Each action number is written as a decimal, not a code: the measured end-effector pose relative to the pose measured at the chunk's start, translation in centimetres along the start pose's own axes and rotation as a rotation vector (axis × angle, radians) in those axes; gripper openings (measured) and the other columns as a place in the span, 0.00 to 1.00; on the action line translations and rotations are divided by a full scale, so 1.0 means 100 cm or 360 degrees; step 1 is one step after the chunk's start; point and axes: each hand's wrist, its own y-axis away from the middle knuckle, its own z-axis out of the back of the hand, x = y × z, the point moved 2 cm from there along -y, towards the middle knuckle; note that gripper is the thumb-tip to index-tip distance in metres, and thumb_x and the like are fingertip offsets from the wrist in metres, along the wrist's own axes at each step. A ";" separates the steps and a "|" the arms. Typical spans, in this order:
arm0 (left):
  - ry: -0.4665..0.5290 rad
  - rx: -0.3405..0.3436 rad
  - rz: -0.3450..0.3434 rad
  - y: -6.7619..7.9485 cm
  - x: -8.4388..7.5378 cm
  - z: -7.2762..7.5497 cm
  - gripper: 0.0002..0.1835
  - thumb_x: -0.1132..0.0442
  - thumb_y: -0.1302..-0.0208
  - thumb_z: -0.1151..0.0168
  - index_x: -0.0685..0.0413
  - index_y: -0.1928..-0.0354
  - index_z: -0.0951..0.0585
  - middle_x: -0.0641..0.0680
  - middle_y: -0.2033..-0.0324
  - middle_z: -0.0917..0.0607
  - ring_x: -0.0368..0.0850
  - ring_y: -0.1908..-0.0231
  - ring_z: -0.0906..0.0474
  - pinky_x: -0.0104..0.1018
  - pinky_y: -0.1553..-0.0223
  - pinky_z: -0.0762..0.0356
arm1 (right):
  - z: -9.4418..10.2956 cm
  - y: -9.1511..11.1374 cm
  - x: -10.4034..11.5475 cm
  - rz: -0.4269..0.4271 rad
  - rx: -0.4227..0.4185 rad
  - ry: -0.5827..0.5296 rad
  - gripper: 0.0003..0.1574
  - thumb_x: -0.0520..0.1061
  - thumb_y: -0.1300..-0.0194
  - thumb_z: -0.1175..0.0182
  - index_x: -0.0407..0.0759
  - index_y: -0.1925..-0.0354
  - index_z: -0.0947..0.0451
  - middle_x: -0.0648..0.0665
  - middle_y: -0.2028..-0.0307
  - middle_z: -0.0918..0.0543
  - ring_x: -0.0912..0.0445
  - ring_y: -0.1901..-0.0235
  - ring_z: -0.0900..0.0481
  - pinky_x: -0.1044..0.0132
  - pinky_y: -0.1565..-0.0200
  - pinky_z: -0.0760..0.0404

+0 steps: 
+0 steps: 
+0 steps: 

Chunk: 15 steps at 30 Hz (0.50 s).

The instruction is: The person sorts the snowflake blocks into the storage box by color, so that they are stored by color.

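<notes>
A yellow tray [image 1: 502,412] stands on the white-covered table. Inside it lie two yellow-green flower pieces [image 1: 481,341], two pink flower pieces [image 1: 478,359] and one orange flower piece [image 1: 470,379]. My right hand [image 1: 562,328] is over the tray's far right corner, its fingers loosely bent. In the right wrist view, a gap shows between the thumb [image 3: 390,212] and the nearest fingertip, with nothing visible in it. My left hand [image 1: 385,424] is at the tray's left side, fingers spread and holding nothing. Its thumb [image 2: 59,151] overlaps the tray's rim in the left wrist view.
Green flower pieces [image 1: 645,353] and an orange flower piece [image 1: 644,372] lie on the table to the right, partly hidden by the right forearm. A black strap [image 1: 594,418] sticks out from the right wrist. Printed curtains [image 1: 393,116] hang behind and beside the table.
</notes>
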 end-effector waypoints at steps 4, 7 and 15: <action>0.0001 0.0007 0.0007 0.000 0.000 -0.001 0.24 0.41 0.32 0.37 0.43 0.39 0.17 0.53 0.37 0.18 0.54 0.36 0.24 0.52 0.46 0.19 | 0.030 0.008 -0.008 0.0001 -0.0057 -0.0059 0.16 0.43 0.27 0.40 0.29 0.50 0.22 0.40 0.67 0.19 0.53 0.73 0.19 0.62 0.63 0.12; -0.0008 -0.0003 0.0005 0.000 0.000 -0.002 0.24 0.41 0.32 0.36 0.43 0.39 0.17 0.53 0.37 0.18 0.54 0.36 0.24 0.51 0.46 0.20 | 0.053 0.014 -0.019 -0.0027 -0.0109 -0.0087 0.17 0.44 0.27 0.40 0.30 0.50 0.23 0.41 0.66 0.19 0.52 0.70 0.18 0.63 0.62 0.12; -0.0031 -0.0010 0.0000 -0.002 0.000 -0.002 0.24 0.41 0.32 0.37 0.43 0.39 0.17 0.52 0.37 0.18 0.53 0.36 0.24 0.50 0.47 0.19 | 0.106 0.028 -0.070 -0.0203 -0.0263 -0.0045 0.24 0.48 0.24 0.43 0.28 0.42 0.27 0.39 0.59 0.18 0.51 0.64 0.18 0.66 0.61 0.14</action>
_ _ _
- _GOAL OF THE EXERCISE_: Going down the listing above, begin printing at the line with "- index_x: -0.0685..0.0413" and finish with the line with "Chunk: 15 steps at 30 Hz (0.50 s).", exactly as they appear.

- _WRITTEN RESPONSE_:
  - index_x: -0.0685..0.0413
  - index_y: -0.1928..-0.0354
  - index_z: -0.0951..0.0585
  - middle_x: -0.0641..0.0680
  - middle_y: -0.2033..-0.0324
  - middle_z: -0.0917..0.0607
  - ring_x: -0.0368..0.0850
  - ring_y: -0.1908..-0.0231
  - ring_z: -0.0906..0.0474
  - pinky_x: -0.0104..0.1018
  - pinky_y: -0.1553..-0.0223
  - pinky_z: -0.0762..0.0356
arm1 (right):
  - z: -9.4418..10.2956 cm
  - y: -9.1511..11.1374 cm
  - x: -10.4034..11.5475 cm
  - rz: -0.4269..0.4271 rad
  - rx: -0.4227..0.4185 rad
  - ry: -0.5827..0.5296 rad
  - gripper: 0.0003..0.1574
  - thumb_x: -0.0520..0.1061
  - thumb_y: -0.1300..-0.0194
  - thumb_z: -0.1175..0.0182
  - index_x: -0.0407..0.0759
  - index_y: -0.1925..-0.0354
  - index_z: -0.0947..0.0451
  - middle_x: -0.0648..0.0665
  - middle_y: -0.2028..-0.0307
  - middle_z: -0.0918..0.0543
  - ring_x: -0.0912..0.0445
  - ring_y: -0.1901..-0.0235
  - ring_z: -0.0900..0.0481
  - pinky_x: -0.1044..0.0132
  - pinky_y: -0.1565..-0.0200
  - pinky_z: -0.0760..0.0404

+0 steps: 
+0 steps: 
+0 steps: 

Chunk: 15 steps at 30 Hz (0.50 s).

This exercise has now been finished.